→ TASK ITEM: Once you have located the line containing "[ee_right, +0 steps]" in the material below, return it exactly along with each line after it through the line containing "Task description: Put".
RECORDS PROVIDED section start
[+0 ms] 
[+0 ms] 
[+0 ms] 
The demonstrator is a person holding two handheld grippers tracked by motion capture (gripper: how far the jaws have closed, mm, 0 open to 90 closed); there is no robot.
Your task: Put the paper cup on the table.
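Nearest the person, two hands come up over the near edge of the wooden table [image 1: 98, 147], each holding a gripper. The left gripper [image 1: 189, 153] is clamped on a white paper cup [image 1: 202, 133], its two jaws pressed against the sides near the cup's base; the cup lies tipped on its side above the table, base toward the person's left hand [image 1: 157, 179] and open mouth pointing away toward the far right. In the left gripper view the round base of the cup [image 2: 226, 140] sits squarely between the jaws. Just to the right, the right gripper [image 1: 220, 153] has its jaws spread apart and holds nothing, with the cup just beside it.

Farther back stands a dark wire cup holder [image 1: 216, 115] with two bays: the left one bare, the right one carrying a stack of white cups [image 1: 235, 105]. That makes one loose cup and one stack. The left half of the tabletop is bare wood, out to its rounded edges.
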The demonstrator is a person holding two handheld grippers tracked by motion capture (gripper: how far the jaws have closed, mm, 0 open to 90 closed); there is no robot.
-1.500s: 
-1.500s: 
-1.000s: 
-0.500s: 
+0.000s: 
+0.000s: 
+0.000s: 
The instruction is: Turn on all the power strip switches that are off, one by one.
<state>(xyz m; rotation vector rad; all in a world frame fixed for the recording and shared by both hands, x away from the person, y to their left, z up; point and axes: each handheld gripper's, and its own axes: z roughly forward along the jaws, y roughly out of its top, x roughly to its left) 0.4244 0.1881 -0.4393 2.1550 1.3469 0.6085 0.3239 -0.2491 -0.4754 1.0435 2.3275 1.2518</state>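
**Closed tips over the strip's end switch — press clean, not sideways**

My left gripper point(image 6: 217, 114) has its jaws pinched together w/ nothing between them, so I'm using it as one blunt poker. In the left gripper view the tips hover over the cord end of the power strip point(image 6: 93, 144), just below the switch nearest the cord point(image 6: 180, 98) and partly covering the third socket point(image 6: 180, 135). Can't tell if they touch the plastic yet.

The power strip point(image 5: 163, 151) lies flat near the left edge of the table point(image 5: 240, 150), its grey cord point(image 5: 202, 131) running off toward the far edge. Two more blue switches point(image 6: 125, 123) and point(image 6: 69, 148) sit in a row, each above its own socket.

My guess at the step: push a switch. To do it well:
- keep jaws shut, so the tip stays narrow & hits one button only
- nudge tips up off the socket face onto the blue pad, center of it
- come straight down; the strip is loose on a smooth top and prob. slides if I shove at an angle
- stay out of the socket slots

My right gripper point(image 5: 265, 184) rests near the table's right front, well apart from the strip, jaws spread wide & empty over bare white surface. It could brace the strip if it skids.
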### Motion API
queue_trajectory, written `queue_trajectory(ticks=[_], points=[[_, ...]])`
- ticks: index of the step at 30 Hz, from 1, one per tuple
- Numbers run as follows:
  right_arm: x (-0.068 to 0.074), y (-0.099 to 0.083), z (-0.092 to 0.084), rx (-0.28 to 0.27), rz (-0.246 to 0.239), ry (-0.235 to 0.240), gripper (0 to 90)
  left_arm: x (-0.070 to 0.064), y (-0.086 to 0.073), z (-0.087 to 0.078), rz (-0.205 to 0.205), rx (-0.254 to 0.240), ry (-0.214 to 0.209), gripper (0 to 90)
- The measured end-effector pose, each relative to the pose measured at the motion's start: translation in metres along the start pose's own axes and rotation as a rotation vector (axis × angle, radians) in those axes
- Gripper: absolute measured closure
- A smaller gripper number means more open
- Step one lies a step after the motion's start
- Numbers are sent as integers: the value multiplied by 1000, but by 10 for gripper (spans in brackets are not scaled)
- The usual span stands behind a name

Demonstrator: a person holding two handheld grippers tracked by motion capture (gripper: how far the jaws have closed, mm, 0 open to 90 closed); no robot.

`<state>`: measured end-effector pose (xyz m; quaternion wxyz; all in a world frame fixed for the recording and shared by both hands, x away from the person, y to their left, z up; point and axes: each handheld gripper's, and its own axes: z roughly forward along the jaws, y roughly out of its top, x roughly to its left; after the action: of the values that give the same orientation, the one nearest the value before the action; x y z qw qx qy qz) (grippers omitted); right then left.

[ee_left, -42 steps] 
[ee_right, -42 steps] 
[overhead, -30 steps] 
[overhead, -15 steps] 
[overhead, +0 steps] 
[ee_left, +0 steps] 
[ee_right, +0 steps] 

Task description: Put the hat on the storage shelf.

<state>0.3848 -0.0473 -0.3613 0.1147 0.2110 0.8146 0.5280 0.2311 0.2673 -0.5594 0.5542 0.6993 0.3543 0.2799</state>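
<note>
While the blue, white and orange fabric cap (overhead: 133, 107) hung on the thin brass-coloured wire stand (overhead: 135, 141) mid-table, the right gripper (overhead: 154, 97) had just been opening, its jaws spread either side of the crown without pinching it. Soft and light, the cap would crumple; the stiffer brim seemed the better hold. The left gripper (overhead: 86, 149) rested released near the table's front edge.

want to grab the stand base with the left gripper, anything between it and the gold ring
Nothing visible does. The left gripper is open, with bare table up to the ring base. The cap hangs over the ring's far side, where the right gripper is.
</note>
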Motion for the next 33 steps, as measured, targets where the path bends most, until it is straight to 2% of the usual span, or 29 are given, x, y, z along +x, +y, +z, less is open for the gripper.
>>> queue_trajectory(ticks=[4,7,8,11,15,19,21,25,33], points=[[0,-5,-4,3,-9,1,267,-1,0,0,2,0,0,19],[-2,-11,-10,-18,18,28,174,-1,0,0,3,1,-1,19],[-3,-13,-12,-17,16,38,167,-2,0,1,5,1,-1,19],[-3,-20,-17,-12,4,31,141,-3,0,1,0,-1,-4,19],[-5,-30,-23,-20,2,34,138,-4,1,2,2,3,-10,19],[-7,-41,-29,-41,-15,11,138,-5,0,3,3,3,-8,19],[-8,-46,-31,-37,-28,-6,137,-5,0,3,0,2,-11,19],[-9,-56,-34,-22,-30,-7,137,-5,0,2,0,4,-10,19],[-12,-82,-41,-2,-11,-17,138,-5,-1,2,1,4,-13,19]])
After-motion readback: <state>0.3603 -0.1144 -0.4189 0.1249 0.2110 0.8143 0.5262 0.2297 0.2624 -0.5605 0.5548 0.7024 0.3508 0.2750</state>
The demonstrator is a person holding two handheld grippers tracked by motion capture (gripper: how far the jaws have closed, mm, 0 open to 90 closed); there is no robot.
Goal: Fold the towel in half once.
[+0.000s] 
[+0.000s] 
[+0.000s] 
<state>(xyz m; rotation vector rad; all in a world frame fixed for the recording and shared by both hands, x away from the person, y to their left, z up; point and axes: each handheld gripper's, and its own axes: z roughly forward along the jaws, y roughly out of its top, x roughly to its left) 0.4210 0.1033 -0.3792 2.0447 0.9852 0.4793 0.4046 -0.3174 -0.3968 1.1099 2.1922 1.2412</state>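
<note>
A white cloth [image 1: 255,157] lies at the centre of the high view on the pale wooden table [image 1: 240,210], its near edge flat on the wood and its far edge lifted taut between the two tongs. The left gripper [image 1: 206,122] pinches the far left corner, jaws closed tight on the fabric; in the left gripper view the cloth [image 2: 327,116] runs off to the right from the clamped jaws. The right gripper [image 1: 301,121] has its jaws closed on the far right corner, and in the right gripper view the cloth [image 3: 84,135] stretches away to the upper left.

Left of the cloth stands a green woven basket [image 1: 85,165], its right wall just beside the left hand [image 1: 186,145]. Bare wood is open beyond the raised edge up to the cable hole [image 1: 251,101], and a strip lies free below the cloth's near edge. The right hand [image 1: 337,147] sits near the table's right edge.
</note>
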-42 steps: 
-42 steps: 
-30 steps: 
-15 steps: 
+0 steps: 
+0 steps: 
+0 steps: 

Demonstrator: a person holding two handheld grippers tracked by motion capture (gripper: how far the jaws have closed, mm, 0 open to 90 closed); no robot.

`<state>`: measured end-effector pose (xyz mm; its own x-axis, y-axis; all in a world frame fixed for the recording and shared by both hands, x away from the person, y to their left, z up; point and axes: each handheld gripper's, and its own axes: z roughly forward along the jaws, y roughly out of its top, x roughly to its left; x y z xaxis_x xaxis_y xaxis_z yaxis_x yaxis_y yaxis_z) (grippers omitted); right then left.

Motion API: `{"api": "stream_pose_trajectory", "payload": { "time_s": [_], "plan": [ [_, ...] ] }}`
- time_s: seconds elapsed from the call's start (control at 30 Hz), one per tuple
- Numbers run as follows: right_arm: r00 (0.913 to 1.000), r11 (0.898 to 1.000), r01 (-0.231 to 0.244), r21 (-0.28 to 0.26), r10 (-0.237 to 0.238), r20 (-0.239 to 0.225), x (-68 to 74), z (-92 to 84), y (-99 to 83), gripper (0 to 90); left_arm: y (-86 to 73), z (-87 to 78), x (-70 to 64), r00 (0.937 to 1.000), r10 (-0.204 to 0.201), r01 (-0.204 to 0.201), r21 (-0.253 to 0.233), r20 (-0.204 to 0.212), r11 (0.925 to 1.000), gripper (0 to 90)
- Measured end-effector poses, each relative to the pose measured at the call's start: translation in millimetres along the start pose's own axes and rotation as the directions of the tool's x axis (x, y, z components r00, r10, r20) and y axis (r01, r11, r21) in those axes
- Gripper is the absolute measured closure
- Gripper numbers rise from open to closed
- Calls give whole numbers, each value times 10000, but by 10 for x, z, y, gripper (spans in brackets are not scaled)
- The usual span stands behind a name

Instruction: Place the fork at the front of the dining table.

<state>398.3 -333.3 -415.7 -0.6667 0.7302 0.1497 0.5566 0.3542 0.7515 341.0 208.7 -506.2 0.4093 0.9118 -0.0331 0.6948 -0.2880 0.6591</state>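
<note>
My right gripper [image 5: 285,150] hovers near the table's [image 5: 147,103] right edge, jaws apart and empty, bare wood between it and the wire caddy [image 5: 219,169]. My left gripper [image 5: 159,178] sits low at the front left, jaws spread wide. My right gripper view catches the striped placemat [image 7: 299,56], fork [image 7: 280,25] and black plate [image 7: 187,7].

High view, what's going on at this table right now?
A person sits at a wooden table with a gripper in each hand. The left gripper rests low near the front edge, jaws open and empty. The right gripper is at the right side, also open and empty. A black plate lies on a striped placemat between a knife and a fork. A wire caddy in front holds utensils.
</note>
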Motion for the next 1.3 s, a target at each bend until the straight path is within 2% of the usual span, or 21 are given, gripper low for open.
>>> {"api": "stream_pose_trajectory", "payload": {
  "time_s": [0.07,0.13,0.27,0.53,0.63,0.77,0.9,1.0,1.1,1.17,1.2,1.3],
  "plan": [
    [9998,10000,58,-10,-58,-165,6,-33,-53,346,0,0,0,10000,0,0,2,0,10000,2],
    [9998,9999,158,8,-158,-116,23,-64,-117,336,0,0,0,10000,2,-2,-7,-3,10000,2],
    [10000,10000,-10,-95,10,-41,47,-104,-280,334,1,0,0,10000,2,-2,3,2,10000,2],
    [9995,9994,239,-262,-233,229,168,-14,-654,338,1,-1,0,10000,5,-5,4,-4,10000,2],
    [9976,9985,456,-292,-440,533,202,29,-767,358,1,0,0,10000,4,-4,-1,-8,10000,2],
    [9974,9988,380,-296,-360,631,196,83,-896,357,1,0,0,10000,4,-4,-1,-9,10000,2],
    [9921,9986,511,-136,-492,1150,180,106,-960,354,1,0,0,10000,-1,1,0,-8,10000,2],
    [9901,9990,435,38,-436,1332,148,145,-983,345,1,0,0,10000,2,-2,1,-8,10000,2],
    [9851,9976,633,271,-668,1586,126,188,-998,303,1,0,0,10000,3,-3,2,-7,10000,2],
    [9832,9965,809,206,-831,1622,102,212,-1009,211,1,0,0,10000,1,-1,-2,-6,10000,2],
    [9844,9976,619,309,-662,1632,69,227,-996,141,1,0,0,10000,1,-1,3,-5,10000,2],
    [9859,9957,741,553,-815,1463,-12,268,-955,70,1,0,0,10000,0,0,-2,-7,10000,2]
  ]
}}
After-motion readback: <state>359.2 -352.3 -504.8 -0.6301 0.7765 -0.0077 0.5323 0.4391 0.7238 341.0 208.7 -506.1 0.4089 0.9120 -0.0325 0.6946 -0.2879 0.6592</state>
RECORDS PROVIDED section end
→ WRITTEN ANSWER:
[ee_right, +0 steps] 

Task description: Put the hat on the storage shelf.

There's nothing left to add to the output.